■ **Directions**
Copy out each line below verbatim, skipping any picture.
□ □ □ □
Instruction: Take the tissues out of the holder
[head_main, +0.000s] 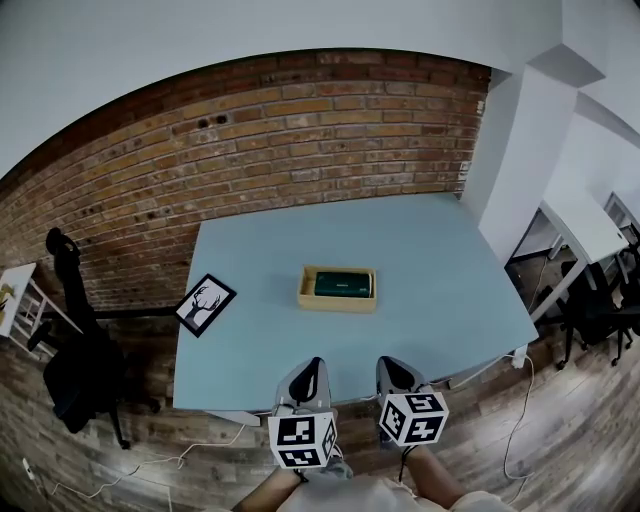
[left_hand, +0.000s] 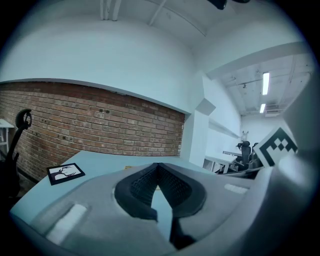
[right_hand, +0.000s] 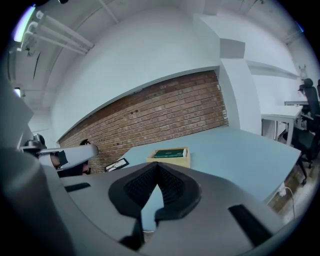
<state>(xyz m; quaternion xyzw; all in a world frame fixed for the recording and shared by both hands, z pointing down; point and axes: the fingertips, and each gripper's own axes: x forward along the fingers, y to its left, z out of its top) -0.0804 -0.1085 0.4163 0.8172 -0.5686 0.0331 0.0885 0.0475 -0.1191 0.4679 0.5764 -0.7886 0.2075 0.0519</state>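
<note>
A wooden holder (head_main: 337, 301) sits near the middle of the light blue table (head_main: 440, 270), with a dark green tissue pack (head_main: 342, 285) lying in it. Both grippers hover side by side at the table's near edge, well short of the holder. My left gripper (head_main: 316, 362) has its jaws together with nothing between them, as the left gripper view (left_hand: 159, 165) shows. My right gripper (head_main: 385, 360) is also shut and empty. In the right gripper view (right_hand: 158, 164) the holder (right_hand: 171, 161) and green pack (right_hand: 169, 153) lie straight ahead, beyond the fingertips.
A black-framed deer picture (head_main: 205, 304) lies at the table's left edge. A brick wall (head_main: 300, 140) runs behind the table. A black chair (head_main: 75, 360) stands to the left, and white desks (head_main: 585, 225) with office chairs (head_main: 600, 310) to the right. Cables trail on the wooden floor.
</note>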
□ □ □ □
■ **Answer section**
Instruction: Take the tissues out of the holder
[head_main, +0.000s] 
[left_hand, +0.000s] 
[right_hand, +0.000s] 
<state>(xyz m; quaternion xyzw; all in a world frame fixed for the recording and shared by both hands, z pointing down; point and axes: the fingertips, and each gripper's own axes: x forward along the fingers, y to its left, z out of its top) -0.0804 -0.1085 0.4163 0.8172 -0.5686 0.0331 0.0885 0.0475 -0.1191 0.4679 0.5764 -0.7886 0.2075 0.0519</state>
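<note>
A wooden holder (head_main: 337, 301) sits near the middle of the light blue table (head_main: 440, 270), with a dark green tissue pack (head_main: 342, 285) lying in it. Both grippers hover side by side at the table's near edge, well short of the holder. My left gripper (head_main: 316, 362) has its jaws together with nothing between them, as the left gripper view (left_hand: 159, 165) shows. My right gripper (head_main: 385, 360) is also shut and empty. In the right gripper view (right_hand: 158, 164) the holder (right_hand: 171, 161) and green pack (right_hand: 169, 153) lie straight ahead, beyond the fingertips.
A black-framed deer picture (head_main: 205, 304) lies at the table's left edge. A brick wall (head_main: 300, 140) runs behind the table. A black chair (head_main: 75, 360) stands to the left, and white desks (head_main: 585, 225) with office chairs (head_main: 600, 310) to the right. Cables trail on the wooden floor.
</note>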

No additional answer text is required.